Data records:
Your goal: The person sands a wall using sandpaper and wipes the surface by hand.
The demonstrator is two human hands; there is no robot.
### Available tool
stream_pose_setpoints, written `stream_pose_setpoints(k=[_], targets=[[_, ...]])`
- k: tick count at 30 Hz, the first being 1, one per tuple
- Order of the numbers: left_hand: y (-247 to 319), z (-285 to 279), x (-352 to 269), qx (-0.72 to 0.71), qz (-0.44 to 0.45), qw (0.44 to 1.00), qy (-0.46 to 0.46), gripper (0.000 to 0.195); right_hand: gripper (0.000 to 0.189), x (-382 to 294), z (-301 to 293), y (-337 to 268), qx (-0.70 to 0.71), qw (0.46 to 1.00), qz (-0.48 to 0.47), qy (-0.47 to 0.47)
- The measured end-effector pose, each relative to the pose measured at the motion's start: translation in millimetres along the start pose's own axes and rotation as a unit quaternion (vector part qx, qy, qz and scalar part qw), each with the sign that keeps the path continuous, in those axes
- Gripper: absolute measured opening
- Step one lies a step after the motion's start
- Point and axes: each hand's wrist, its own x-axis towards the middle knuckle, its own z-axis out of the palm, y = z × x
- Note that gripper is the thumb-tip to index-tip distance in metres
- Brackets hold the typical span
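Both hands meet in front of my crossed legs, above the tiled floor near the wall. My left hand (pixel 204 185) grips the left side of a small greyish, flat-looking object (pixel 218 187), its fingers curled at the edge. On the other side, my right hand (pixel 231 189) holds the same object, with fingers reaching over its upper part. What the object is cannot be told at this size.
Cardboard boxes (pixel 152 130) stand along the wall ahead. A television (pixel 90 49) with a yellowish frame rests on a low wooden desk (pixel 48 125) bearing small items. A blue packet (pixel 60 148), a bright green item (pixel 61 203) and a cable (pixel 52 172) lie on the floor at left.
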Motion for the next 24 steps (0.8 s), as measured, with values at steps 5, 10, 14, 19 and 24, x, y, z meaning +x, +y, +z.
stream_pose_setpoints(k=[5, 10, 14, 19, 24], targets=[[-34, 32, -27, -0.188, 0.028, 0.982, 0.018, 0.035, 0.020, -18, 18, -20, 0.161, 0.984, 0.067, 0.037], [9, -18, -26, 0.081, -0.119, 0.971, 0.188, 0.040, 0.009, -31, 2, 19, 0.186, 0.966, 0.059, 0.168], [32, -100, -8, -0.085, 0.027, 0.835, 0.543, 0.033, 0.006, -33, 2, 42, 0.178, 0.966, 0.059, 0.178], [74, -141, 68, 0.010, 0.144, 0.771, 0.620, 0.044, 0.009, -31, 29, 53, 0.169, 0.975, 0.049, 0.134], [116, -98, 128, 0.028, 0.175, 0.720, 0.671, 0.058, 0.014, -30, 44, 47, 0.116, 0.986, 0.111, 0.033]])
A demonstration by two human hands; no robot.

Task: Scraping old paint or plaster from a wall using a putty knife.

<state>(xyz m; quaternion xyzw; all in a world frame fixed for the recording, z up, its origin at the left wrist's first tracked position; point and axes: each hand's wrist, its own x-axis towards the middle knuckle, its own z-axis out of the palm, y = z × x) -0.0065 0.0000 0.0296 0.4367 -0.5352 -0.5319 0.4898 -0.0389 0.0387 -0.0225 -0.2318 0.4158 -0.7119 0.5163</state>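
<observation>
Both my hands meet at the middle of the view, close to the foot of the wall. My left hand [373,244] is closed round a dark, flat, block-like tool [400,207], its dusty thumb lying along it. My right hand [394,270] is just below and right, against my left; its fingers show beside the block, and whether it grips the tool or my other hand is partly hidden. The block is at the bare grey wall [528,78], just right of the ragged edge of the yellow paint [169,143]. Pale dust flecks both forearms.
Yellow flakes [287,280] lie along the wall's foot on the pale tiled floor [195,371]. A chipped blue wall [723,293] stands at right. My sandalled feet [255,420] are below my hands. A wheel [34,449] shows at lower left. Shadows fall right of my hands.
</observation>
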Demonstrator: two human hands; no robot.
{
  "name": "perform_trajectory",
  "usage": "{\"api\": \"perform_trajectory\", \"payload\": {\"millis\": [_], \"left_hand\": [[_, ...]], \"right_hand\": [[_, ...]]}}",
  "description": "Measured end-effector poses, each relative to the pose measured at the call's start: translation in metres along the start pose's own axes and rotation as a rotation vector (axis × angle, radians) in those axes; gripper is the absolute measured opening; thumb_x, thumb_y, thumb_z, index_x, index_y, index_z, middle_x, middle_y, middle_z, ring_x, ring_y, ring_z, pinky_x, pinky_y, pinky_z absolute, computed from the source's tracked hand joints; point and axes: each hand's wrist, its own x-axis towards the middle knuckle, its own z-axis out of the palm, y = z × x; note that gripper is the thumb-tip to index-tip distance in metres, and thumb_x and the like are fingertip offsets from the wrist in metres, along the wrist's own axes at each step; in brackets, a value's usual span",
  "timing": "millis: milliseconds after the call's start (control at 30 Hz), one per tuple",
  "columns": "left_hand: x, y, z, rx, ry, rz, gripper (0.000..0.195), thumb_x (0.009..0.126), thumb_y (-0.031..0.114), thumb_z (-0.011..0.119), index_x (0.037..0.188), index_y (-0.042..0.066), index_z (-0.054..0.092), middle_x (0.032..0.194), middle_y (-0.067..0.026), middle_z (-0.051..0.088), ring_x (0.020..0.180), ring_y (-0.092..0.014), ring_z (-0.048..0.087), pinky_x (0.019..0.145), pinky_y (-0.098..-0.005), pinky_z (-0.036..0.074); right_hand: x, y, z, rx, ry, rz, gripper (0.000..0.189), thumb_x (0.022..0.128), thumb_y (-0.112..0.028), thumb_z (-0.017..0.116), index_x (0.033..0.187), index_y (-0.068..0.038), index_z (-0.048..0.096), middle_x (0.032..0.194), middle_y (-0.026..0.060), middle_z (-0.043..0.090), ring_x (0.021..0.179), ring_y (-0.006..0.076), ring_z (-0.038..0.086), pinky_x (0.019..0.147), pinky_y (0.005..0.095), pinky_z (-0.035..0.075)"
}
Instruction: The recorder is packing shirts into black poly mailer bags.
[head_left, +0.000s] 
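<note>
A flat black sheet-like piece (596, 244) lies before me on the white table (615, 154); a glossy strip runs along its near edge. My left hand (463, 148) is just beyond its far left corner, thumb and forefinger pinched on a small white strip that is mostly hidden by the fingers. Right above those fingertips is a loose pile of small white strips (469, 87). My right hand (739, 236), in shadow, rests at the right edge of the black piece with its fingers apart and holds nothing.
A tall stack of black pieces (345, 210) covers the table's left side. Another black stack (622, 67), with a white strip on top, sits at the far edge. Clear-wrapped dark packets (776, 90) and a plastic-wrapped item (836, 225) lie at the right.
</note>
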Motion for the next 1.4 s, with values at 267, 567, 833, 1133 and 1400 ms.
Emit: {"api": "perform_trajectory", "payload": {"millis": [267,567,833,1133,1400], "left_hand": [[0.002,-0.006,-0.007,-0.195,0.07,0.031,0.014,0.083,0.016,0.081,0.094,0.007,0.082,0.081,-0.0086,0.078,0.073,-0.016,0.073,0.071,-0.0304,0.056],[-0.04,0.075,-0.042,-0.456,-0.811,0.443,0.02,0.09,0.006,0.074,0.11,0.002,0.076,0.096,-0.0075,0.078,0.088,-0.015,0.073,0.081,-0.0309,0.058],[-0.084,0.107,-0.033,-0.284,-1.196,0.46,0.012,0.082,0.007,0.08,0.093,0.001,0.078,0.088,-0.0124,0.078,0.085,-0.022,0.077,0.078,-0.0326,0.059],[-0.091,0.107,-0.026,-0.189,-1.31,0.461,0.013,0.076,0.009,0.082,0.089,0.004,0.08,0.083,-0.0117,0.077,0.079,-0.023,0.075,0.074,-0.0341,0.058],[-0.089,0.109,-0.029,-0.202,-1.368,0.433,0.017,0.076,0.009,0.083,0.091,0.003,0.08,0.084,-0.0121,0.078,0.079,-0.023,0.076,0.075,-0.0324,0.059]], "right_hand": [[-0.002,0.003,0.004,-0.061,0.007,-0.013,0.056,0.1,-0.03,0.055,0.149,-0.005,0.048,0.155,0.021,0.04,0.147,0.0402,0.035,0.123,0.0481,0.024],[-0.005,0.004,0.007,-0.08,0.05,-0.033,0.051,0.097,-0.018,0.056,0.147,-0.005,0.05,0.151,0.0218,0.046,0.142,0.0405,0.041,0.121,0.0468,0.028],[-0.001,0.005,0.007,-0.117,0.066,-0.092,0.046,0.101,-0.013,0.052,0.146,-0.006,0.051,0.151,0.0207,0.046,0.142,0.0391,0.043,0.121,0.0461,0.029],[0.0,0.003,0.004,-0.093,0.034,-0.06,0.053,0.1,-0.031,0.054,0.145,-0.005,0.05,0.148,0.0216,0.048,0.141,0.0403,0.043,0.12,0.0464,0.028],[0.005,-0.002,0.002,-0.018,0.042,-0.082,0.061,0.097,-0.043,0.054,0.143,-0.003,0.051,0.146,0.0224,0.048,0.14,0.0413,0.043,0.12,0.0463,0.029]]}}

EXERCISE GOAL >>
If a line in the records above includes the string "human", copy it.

ANSWER TO THIS PROBLEM >>
The demonstrator is two human hands; there is no robot.
A demonstration by two human hands; no robot.
Demonstrator: two human hands; no robot.

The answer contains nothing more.